Aim of the exercise:
Take the data from its first line. Print each line exactly until the line containing "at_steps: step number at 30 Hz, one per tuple" has been printed too.

______

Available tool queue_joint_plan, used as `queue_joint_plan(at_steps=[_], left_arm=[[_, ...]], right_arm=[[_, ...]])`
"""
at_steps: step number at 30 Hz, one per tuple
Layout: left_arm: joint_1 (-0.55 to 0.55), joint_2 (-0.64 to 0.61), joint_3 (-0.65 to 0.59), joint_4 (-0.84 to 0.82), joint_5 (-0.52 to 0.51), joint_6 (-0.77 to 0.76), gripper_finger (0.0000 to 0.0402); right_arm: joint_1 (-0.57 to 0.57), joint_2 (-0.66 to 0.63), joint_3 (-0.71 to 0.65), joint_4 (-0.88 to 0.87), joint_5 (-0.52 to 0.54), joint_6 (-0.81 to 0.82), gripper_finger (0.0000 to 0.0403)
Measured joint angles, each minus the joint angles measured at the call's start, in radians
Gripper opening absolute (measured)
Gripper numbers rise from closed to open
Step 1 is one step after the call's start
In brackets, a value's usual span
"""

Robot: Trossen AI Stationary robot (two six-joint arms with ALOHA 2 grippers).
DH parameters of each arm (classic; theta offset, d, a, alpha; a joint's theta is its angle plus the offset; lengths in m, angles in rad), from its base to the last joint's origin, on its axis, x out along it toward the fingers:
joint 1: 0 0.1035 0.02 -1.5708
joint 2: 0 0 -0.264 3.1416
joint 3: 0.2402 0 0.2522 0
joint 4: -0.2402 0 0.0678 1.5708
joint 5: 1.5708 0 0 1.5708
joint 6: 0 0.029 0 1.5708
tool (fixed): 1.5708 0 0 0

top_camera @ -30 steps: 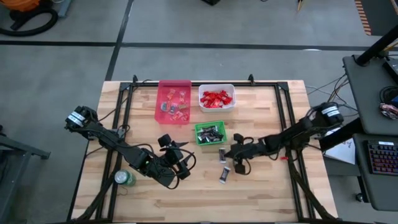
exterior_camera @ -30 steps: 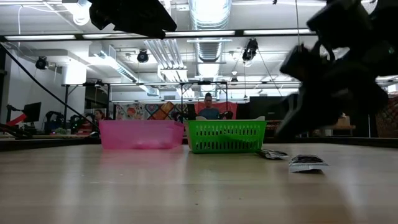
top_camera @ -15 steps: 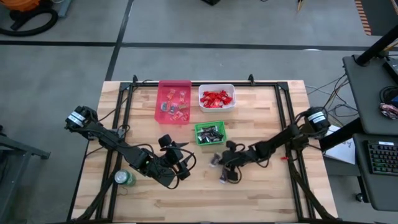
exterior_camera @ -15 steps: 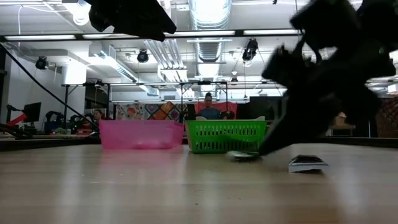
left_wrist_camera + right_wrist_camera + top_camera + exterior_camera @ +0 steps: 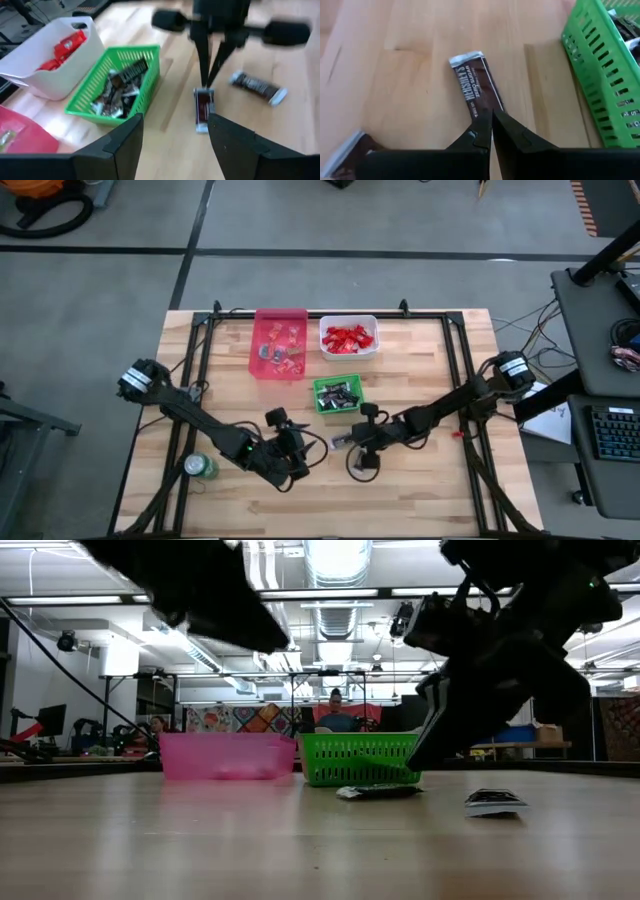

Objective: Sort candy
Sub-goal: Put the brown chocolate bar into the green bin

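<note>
Since a second ago the right end effector has swept leftward across the table, from beside the two loose dark candies to a spot just in front of the green bin; one dark candy bar has travelled with it and now lies flat on the wood near that bin, while the second dark candy sits where it was, off to one side. Reading: the bar looks to have been pushed or dragged rather than carried (it rests on the table in the low view, not lifted), so it is staged close to the bin holding the other dark wrappers but is not yet sorted. Right end effector: fingers clenched fully together, tips meeting at the near end of the bar and touching it; nothing is pinched between them as far as the right wrist view shows. Left end effector: released, fingers spread wide, holding nothing, hanging above the table near the table's front and facing the bar and the right arm; over the same second the left arm has shifted a little toward the centre. Red candies already fill the white bin; the pink bin holds a few assorted pieces.
</note>
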Motion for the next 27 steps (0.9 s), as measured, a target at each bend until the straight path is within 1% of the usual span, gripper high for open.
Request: queue_joint_plan(at_steps=[6,9,12,14,17,18,19,21,23,27], left_arm=[[0.001,0.138,0.003,0.045,-0.001,0.023,0.0173],[0.004,0.203,0.002,0.098,-0.008,0.04,0.0146],[0.012,0.255,0.002,0.173,-0.006,0.082,0.011],[0.024,0.283,0.002,0.263,0.03,0.121,0.0079],[0.05,0.318,0.002,0.405,0.14,0.194,0.0026],[0.059,0.326,0.001,0.428,0.173,0.21,0.0014],[0.069,0.332,0.0,0.44,0.2,0.216,0.0007],[0.087,0.344,-0.001,0.459,0.228,0.219,0.0011],[0.101,0.352,-0.001,0.46,0.233,0.219,0.0012],[0.122,0.375,0.0,0.468,0.26,0.216,0.0002]], right_arm=[[0.0,-0.023,-0.002,-0.13,0.015,0.044,0.0009],[0.0,-0.028,-0.005,-0.136,0.015,0.05,0.0009],[0.0,-0.029,-0.007,-0.129,0.015,0.037,0.0009],[0.0,-0.029,-0.011,-0.121,0.015,0.028,0.0009],[-0.002,-0.028,-0.026,-0.092,0.016,0.027,0.0009],[-0.002,-0.025,-0.032,-0.076,0.016,0.028,0.0009],[-0.002,-0.023,-0.038,-0.059,0.016,0.033,0.0009],[-0.002,-0.019,-0.051,-0.035,0.016,0.046,0.0009],[-0.002,-0.009,-0.061,0.001,0.016,0.063,0.0009],[0.004,0.013,-0.067,0.074,0.013,0.077,0.0009]])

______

Finished task:
Available tool queue_joint_plan, used as `queue_joint_plan(at_steps=[_], left_arm=[[_, ...]], right_arm=[[_, ...]])`
"""
at_steps: step number at 30 Hz, one per tuple

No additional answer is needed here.